Jack slides one warm, big hand up my wet back and grips my hair. “But not your senior year?” He begins to lower his mouth toward mine.

“Didn’t like the coach,” I whisper weakly. “He was too hard on me.”

“Sometimes, hard can be a good thing. Right, Callaway?” Jackson Decker lifts me with ease, holding me against a prime example of how hard can be good. My feet are dangling helplessly a foot off the rock, and all I want to do is for him to unzip his jeans and violate me right here on the beach in front of the seagulls.

I open my mouth to take his delicious tongue, a soft groan deep in my throat. He kisses me like he is thirst and I am water. Even though I can hardly catch my breath and I might possibly die, I don’t want him to stop.

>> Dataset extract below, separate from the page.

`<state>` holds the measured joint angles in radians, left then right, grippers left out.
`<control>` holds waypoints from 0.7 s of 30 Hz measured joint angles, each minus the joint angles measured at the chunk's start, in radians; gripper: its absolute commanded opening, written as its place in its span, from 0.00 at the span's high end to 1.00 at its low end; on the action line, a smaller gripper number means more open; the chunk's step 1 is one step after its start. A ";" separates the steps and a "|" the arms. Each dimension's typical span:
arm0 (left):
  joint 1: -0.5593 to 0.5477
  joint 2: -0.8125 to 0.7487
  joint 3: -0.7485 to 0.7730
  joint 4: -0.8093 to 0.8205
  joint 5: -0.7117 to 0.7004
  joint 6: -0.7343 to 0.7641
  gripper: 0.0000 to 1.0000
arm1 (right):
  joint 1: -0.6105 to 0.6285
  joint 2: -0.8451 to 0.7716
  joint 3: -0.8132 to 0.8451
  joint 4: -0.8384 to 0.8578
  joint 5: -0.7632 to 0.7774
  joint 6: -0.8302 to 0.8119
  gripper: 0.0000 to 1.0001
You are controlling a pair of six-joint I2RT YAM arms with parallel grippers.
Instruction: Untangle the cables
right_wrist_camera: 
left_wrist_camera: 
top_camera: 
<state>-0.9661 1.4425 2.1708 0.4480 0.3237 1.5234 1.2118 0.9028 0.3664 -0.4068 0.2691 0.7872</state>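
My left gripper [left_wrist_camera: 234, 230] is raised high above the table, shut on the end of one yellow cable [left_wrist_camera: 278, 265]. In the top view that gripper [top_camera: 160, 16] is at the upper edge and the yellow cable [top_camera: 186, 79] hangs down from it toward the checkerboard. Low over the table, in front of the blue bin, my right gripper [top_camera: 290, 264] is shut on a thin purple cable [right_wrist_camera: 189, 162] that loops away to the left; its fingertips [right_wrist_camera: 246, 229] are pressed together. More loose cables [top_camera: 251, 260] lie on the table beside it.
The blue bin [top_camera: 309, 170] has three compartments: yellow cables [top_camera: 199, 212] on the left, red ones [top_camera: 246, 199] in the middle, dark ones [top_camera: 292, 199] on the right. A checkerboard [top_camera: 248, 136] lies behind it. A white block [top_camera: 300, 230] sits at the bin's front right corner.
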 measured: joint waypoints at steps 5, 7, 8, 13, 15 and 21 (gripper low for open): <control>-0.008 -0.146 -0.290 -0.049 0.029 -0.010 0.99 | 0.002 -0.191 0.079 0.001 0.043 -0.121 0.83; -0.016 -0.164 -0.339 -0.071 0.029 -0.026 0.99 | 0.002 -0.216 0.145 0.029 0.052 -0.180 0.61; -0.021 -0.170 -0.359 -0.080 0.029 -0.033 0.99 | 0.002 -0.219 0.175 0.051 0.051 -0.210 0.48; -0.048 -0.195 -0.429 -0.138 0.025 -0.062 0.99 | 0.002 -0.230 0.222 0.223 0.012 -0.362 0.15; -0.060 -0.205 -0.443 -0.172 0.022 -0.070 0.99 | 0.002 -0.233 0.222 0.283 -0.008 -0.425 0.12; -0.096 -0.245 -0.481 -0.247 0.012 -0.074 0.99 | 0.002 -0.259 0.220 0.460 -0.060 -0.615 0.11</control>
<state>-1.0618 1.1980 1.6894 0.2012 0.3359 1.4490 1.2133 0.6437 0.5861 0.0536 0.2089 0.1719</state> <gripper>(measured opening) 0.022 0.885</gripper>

But he does, briefly, to tell me something.

“Madeline...you don’t need to worry about giving me space. Not now, not while I’m working for you. As long as I’m here, consider me yours.”

My eyes begin to sting, possibly from the bright sunlight. I blink rapidly, not wanting to make him regret what he just said. “I like that,” I manage, smiling.

His ocean eyes are deep, soft and earnest. “Me too.”